Suit deux autres paragraphes mais le premier suffit amplement pour me mettre en branle et, encore une fois, essayer de rendre le plus justement possible une lecture pour laquelle j’ai retirée peu de plaisir. Toujours par égard à tous ces potentiels lecteurs qui auraient un goût différent du mien. Ils peuvent être nombreux pour La foi du braconnier puisque les sujets étaient si loin de moi, à des lieux de mes intérêts. À commencer par la chasse, et par un braconnier. Pour les amateurs de chasse de gros gibiers, les descriptions sont détaillées et follement réalistes. Justes et pertinentes. Il est clair que l’auteur ne s’est pas fait raconter ces aventures et qu’il est lui-même un chasseur qui aime transcender les règles. D’ailleurs, le personnage principal porte le même prénom que l’auteur et la personne qu’il aime porte le même prénom que la femme à qui il dédie le roman.
J’ai trouvé au texte des allures de récit, un auteur racontant sa vie. Je soupçonne de l’autofiction non déclarée et je n’ai rien contre, je l’ai déjà déclaré ; j’aime l’autofiction. Mais cette fois, que s’en soit ou non, la sourde rage de l’homme qui chasse « qui tue des bêtes pour ne pas tuer des hommes » avait de ce quelque chose que je n’avais pas le goût d’entendre. Qu’il soit imbibé de ressentiment jusqu’à l’os, s’il est parmi d’autres personnages, j’assume le propos et même peut apprécier mais j'ai trouvé étouffant le tête-à-tête avec ce Marc amer au point de d'aiguiser son ressentiment aux lames de la haine : « Je ne veux pas de sourires étrangers ni de salutations polies. En général, je déteste les gens que je ne connais pas et je hais ceux que je finirai par connaître ».

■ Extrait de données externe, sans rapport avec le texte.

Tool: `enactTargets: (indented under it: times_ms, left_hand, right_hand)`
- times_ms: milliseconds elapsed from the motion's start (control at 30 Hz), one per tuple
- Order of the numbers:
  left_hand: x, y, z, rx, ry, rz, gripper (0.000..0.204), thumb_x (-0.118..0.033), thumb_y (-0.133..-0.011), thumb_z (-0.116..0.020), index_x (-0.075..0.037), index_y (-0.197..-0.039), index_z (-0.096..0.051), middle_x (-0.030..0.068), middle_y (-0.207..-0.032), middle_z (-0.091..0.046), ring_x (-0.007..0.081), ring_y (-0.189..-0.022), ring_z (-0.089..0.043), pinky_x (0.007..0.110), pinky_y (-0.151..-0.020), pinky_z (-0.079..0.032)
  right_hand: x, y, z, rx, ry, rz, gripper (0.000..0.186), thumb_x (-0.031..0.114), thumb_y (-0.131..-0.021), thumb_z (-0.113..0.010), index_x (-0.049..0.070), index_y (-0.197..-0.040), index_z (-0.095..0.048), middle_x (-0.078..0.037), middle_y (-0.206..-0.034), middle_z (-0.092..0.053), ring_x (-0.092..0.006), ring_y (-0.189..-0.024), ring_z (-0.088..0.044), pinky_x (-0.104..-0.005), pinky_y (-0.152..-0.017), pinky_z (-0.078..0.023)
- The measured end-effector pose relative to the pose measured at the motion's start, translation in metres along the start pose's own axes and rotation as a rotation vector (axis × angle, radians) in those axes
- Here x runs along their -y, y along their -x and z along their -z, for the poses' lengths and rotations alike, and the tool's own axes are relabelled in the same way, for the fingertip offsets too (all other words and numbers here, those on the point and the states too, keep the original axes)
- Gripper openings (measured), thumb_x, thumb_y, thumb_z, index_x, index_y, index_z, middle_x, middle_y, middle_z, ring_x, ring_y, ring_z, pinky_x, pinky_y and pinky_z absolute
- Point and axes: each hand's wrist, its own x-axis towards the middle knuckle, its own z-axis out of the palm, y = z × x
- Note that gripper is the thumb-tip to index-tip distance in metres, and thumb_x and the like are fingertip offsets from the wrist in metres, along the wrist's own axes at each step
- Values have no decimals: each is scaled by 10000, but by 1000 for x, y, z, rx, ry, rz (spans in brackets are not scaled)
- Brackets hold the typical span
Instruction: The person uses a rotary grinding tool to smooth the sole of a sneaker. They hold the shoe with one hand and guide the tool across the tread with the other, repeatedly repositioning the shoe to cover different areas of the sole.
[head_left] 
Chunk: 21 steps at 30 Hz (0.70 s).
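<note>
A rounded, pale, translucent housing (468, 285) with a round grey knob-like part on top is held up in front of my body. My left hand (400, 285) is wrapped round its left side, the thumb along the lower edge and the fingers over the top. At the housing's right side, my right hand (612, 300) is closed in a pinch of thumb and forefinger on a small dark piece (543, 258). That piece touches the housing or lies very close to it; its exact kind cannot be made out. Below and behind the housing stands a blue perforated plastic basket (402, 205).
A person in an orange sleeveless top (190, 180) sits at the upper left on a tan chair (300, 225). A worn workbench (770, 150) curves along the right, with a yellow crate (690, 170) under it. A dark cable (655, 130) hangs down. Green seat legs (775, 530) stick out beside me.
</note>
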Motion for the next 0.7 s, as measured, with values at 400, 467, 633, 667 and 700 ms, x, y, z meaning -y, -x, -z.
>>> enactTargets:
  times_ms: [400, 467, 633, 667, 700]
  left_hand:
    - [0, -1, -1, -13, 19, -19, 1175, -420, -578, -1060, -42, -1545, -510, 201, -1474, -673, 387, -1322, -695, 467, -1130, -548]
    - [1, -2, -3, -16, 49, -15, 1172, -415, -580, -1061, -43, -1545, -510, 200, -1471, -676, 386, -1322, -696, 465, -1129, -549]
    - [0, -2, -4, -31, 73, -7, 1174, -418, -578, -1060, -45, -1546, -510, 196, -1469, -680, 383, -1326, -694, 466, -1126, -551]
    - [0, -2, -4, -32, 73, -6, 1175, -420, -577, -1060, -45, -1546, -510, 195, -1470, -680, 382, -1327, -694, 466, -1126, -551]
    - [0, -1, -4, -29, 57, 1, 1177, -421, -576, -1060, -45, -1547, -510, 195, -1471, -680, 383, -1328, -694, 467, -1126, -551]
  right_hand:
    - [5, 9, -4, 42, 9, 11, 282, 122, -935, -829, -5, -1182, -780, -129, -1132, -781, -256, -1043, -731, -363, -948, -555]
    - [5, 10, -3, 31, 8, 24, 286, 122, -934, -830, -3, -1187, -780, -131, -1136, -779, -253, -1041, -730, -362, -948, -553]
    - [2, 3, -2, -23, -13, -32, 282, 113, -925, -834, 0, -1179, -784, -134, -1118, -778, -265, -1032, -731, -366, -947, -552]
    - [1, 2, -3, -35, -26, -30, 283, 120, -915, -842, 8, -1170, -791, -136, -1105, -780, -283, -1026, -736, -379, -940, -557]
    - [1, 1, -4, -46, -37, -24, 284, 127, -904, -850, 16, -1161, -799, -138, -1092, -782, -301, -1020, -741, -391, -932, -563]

C’est l’histoire de sa fuite, suivant les lettres « Fuck you » tracées sur une carte géographique. Quand on se fuit, c’est souvent que l’on se cherche. Ici, l’être cherche un idéal, soit se faire pape ou se perdre dans l’amour d’une femme. Il aima Emma dans l’instant où il l’a vit. Cependant, rien n’est simple avec les êtres torturés. Malgré cela, j’ai aimé l’entendre décrire son sentiment pour Emma, parce que Marc Séguin manie bien la langue, son écriture m’a plu et je m’y suis accroché pour les moments plus durs ou plus crus :
J'ai tiré sur la panse et les organes fumants. La dénivellation facilite l'écoulement du sang et la sortie des viscères. Un autre coup de couteau pour détacher le coeur, attaché au thorax par une toile, et aux poumons et au foie. Un autre coup pour le diaphragme, ou l'onglet, ainsi qu'on l'appelle quand c'est servi dans une assiette. Un dernier coup pour sectionner la trachée de l'intérieur. Tout sort. L'animal est vide. Il fume. C'est devenu une carcasse. Ça sent le sang.
Avis aux intéressés.
La Foi du braconnier est un premier roman pour Marc Séguin, LEMÉAC, 150 pages. Août 2009.